YOUR ASSIGNMENT:
A single stretch of the material below is to be transcribed exactly, starting at the line with "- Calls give" and ending after the line with "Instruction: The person".

◇ ◇ ◇ ◇ ◇

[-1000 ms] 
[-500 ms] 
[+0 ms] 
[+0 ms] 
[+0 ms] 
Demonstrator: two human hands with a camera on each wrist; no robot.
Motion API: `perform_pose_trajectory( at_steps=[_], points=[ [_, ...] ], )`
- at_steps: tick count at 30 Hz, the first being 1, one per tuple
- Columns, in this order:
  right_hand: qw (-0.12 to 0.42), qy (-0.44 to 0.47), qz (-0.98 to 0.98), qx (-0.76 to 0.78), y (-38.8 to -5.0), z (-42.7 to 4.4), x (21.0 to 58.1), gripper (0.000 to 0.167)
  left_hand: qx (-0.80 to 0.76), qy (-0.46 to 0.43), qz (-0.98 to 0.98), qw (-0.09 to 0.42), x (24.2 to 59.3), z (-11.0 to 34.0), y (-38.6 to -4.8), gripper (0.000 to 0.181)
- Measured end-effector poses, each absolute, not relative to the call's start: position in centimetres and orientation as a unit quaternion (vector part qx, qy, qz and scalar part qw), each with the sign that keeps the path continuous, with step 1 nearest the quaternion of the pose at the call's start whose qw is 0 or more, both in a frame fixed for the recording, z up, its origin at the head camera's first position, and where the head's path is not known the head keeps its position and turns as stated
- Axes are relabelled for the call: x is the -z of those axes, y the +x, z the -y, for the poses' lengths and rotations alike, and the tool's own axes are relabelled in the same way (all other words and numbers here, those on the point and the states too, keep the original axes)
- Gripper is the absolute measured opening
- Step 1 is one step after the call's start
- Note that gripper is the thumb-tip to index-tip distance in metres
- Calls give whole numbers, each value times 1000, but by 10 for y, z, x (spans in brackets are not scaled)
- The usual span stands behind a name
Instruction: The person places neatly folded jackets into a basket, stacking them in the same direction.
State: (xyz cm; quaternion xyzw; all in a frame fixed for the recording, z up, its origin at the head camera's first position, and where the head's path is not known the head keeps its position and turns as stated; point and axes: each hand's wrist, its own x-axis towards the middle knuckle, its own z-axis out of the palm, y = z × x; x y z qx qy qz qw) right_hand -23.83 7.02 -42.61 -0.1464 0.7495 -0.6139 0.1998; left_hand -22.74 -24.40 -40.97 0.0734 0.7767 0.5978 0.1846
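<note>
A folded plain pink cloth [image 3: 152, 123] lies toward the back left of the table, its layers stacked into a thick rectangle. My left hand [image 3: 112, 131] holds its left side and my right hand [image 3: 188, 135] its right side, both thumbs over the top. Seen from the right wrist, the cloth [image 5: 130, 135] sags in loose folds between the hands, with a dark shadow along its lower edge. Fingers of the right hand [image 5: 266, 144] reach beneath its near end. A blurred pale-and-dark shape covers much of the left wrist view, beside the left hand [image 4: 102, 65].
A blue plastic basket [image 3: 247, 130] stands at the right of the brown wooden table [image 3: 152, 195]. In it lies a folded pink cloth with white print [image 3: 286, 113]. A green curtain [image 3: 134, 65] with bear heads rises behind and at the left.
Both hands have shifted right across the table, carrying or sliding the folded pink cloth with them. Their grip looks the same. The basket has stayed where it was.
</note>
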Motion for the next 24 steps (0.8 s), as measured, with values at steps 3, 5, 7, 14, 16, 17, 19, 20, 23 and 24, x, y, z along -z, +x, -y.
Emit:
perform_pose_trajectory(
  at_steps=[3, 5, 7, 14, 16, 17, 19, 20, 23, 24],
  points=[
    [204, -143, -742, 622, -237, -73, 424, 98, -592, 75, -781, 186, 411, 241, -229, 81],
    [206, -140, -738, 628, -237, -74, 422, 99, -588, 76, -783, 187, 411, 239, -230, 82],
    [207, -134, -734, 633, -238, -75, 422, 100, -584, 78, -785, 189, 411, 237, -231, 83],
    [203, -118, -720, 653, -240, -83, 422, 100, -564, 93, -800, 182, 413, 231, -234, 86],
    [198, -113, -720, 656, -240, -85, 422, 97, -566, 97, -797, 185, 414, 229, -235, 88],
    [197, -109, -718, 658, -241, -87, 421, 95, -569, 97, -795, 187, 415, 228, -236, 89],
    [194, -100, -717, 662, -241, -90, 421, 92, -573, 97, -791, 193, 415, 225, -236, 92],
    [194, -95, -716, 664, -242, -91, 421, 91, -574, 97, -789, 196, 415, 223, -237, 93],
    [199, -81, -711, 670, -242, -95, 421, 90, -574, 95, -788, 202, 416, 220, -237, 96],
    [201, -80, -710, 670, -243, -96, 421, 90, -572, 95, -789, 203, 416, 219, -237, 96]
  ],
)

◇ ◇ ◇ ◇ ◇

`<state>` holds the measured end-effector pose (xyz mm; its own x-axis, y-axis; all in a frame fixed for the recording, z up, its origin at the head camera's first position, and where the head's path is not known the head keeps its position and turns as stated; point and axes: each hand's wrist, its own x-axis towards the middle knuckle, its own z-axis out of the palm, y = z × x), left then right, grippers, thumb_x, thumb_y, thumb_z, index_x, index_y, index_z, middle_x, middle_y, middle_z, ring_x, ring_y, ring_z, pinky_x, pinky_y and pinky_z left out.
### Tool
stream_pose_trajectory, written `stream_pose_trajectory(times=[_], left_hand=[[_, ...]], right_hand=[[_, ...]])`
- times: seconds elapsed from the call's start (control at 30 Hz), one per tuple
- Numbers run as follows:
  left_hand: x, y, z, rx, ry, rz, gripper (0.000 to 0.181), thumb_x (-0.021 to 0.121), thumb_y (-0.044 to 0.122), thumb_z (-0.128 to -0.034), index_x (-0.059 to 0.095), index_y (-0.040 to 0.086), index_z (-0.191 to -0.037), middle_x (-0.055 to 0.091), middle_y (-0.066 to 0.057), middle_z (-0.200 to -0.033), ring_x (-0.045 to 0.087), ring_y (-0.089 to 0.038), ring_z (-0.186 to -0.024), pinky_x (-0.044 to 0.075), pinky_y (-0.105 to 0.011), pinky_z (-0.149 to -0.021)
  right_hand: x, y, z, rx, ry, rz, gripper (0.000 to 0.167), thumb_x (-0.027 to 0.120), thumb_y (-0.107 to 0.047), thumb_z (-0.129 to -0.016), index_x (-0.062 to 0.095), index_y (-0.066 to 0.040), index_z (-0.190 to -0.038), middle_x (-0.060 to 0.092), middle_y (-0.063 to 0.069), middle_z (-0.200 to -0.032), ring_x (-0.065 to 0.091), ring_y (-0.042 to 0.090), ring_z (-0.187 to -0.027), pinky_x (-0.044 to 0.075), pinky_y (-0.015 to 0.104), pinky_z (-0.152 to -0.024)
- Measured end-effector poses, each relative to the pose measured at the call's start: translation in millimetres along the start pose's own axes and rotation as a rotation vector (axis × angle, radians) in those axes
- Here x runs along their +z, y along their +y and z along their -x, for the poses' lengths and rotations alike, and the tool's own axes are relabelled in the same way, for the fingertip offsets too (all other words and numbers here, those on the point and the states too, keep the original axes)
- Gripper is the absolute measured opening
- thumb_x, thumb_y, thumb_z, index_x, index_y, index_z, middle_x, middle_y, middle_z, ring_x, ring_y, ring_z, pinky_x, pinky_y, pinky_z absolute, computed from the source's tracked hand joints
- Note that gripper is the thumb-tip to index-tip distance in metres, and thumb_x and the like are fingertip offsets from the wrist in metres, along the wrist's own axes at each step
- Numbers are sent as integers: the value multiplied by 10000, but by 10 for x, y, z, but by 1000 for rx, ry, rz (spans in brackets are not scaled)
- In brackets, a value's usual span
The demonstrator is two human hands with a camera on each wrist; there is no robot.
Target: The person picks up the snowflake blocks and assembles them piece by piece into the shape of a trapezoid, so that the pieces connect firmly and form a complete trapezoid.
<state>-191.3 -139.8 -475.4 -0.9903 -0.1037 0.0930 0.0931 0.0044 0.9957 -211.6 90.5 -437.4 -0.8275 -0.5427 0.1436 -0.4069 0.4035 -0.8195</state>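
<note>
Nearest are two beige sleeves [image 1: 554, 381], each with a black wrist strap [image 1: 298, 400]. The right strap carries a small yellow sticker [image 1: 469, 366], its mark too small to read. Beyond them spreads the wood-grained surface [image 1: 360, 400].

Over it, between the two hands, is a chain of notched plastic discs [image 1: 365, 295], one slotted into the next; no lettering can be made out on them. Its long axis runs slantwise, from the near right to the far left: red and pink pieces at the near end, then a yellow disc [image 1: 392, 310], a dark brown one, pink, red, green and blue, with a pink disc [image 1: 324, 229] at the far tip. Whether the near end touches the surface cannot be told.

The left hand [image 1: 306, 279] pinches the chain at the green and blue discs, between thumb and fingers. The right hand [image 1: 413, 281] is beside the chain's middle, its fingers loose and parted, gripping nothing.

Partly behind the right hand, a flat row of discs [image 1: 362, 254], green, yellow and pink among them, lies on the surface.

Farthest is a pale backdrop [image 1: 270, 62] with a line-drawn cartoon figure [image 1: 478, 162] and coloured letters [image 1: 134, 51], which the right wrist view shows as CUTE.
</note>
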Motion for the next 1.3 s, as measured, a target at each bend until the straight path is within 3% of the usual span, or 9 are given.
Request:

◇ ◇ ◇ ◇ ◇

RESPONSE:
- Calls give whole numbers, each value times 1000, but by 10 for y, z, x (spans in brackets are not scaled)
- The usual span stands behind a name
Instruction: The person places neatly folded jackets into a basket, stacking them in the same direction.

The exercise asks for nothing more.